== Task goal ==
Leave out the pictures, and retype the remaining data exactly.

** Opening Given data block **

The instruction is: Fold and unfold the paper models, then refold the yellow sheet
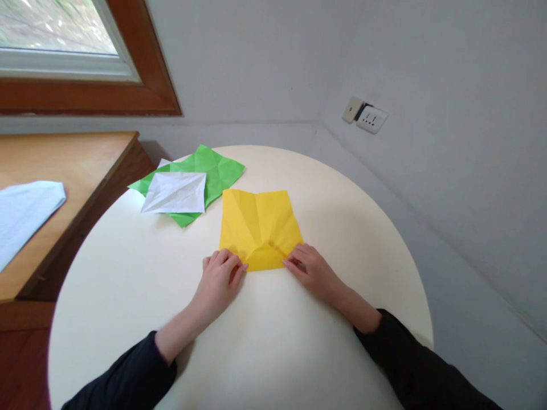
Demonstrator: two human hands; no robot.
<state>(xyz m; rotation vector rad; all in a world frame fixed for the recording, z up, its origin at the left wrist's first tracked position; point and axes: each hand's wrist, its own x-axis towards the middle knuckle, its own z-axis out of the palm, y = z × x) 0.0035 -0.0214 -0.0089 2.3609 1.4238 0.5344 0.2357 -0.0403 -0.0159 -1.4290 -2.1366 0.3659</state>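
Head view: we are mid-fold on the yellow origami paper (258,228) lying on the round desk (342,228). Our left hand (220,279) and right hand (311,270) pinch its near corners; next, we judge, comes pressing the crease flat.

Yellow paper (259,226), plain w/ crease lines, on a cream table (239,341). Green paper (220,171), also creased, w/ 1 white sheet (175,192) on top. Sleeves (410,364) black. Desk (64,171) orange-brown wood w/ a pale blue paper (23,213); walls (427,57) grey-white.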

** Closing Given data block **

== Answer to the exercise ==
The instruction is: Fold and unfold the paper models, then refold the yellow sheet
Demonstrator: two human hands; no robot.
<state>(xyz m; rotation vector rad; all in a world frame fixed for the recording, z up, its origin at the left wrist's first tracked position; point and axes: each hand's wrist, its own x-axis towards the middle knuckle, its own z-axis out of the palm, y = z × x) 0.0035 -0.0214 -0.0089 2.3609 1.4238 0.5344 0.2357 -0.0403 -0.0159 -1.4290 -2.1366 0.3659</state>
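Head view: we are mid-fold on the yellow origami paper (258,228) lying on the round desk (342,228). Our left hand (220,279) and right hand (311,270) pinch its near corners; next, we judge, comes pressing the crease flat.

Yellow paper (259,226), plain w/ crease lines, on a cream table (239,341). Green paper (220,171), also creased, w/ 1 white sheet (175,192) on top. Sleeves (410,364) black. Desk (64,171) orange-brown wood w/ a pale blue paper (23,213); walls (427,57) grey-white.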

Nothing more belongs to the answer.